Este estudo é derivado da dissertação de mestrado que defendi em setembro de


2017, sob o título “Document and Documentary: Identifying Ideological Documentaries
Through Narrative Analysis”3 (“Documento e Documentário: Identificando
Documentários Ideológicos através de Análises Narrativas”, em tradução própria). Na
ocasião, utilizei uma versão mais complexa da metodologia que utilizarei aqui para
analisar os filmes “A Revolução Não Será Televisionada” (“The Revolution Will Not Be
Televised”, Donnacha O’Briain and Kim Bartley, Irlanda, 2003) e “Raio-X de Uma
Mentira” (“Radiografía de una mentira”, Wolfgang Schalk, Venezuela, 2004), dois
filmes que apresentar versões extremamente opostas do mesmo evento histórico (a
tentativa de golpe de Estado da Venezuela de 2002, em que o então presidente Hugo
Chávez foi detido irregularmente por militares por menos de 2 dias). Por este motivo, a
maioria dos textos que a serem citados neste artigo não estão disponíveis em português,
inclusive o de minha autoria, e serão submetidos a tradução própria.

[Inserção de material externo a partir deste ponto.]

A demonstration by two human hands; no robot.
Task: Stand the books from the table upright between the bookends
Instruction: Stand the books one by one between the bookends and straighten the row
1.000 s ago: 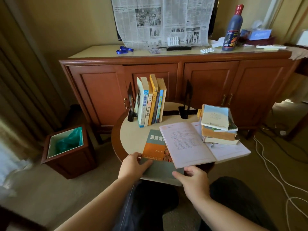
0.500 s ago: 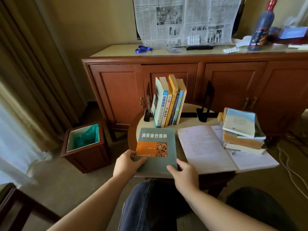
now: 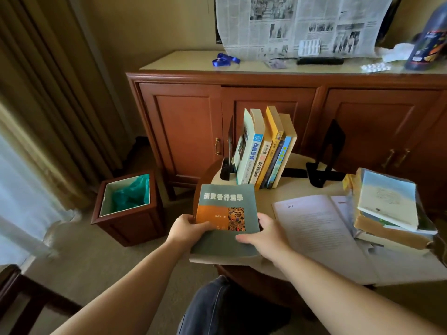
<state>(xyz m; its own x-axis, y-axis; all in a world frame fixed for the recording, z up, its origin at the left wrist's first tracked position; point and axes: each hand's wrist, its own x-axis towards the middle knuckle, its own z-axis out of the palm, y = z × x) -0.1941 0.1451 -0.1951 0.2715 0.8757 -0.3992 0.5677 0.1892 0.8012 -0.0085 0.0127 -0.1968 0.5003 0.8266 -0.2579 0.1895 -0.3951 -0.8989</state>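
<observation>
A grey-green book (image 3: 223, 201) with an orange panel is raised at the near edge of the round table (image 3: 266, 197), cover facing me. My left hand (image 3: 187, 228) grips its left edge and my right hand (image 3: 264, 234) grips its lower right corner. Behind it, several books (image 3: 264, 151) stand upright, leaning against the left black bookend (image 3: 228, 153). The right black bookend (image 3: 326, 153) stands apart, with a gap between it and the books. An open book (image 3: 321, 226) lies flat to the right, and a stack of books (image 3: 389, 209) sits on its far side.
A wooden cabinet (image 3: 183, 131) runs behind the table, holding a newspaper (image 3: 302, 22), a blue ribbon (image 3: 225, 59), a remote and a dark bottle (image 3: 428, 44). A wooden bin (image 3: 125, 209) with a green liner stands on the carpet at left. Curtains hang on the far left.
The grey-green book has come out from under the open book and been lifted toward me with both hands. The view has swung to the left.
</observation>
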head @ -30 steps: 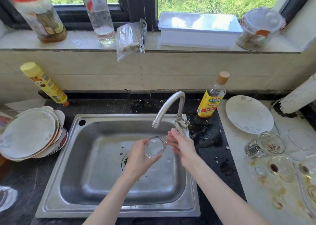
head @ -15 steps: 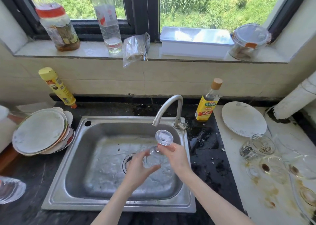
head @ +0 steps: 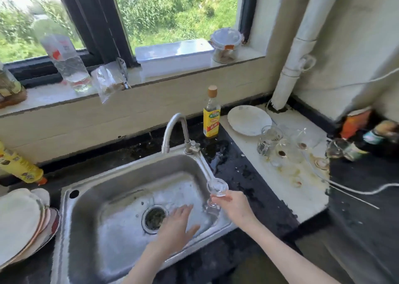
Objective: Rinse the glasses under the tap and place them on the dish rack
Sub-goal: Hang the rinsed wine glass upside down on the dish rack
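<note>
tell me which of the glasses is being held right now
The glass at the sink's right edge, pinched upside down by the right hand. The other glasses sit untouched on the stained white counter further right.

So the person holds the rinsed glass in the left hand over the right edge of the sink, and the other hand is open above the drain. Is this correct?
Not quite: the head view shows the right hand holding the glass, not the left. The rest stands: the glass is over the right edge of the sink, and the left hand is open above the drain.
</note>
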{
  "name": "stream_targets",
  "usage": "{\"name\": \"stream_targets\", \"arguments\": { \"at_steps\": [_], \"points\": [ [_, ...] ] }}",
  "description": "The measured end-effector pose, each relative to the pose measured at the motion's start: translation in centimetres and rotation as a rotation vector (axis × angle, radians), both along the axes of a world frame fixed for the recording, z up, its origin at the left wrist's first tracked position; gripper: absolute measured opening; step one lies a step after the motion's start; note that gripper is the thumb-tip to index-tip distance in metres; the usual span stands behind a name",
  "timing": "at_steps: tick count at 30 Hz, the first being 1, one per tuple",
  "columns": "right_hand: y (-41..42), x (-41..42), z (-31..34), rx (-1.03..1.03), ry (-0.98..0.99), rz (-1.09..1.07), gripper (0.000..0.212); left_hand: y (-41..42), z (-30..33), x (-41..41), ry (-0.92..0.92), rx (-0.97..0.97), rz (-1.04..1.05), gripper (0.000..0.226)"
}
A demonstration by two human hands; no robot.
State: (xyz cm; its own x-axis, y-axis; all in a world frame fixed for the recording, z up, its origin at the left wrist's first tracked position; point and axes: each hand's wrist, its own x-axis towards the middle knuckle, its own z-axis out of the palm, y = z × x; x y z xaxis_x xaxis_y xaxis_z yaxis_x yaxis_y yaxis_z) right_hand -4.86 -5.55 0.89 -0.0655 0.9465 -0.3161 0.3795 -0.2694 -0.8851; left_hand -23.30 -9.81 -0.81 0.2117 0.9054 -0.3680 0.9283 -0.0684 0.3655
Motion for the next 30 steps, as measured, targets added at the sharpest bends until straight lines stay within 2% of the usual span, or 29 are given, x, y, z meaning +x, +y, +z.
{"name": "stream_targets", "arguments": {
  "at_steps": [3, 4, 6, 8, 12, 16, 20, 26, 30],
  "points": [
    [-4.6, 3.4, 0.9, 0.037, -0.039, -0.171, 0.013, 0.1, 0.7, 0.9, 0.077, 0.205, -0.227, 0.057],
    [-6.4, 4.7, 1.5, 0.057, -0.043, -0.243, 0.011, -0.2, 1.4, 1.9, 0.059, 0.244, -0.283, 0.066],
    [-10.0, 7.6, 3.4, 0.109, -0.047, -0.35, 0.013, -1.0, 3.2, 4.6, -0.022, 0.295, -0.409, 0.1],
    [-13.6, 10.9, 5.5, 0.147, -0.062, -0.438, 0.008, -2.0, 5.6, 8.0, -0.069, 0.291, -0.552, 0.113],
    [-21.8, 17.2, 9.8, 0.28, -0.135, -0.673, 0.026, -5.1, 10.2, 15.9, -0.197, 0.401, -0.783, 0.095],
    [-31.4, 22.0, 12.1, 0.376, -0.119, -0.913, 0.016, -9.9, 11.9, 23.4, -0.254, 0.461, -1.021, 0.079],
    [-41.6, 27.2, 12.3, 0.406, -0.122, -1.143, 0.013, -16.0, 11.8, 31.8, -0.21, 0.425, -1.221, 0.072],
    [-54.9, 35.1, 13.5, 0.397, -0.25, -1.344, 0.014, -27.9, 12.9, 45.5, -0.354, 0.435, -1.394, 0.086],
    [-61.5, 39.6, 14.1, 0.363, -0.34, -1.44, 0.01, -34.2, 13.5, 52.2, -0.352, 0.404, -1.492, 0.1]
  ]
}}
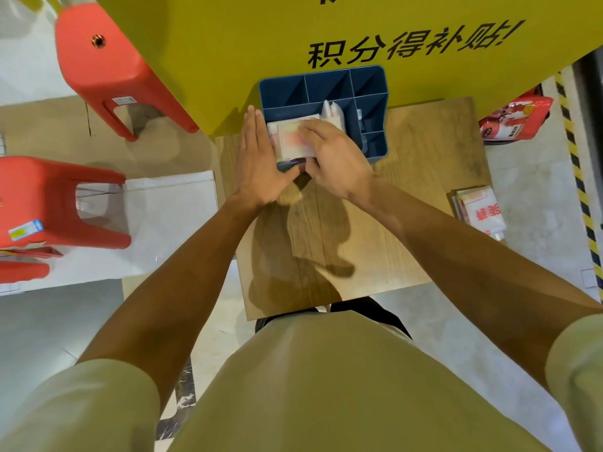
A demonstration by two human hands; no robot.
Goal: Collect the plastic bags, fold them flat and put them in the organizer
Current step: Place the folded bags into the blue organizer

O trabalho referido (Costa, 2017) apresenta uma proposta de interdisciplinaridade


entre literatura e cinema (mais especificamente o documentário) para chega a uma
definição do subgênero documentário ideológico e a um modelo de análise narrativa que
permita identificar marcas ideológicas e características persuasivas em um documentário.
A principal referência para este modelo é “Authoritarian Fictions: The Ideological Novel
as a Literature Genre”4 (Suleiman, 1993), um extenso e detalhado trabalho em que a

3 Trabalho defendido para obtenção do título de Master of Arts and Culture, specialization: Creative Industries, pela
Radboud University, Nimega – Holanda, orientado pelo Prof. Dr. Tom Sintobin.
4 “Ficções Autoritárias: O Romance Ideológico como um Gênero Literário”, em tradução própria.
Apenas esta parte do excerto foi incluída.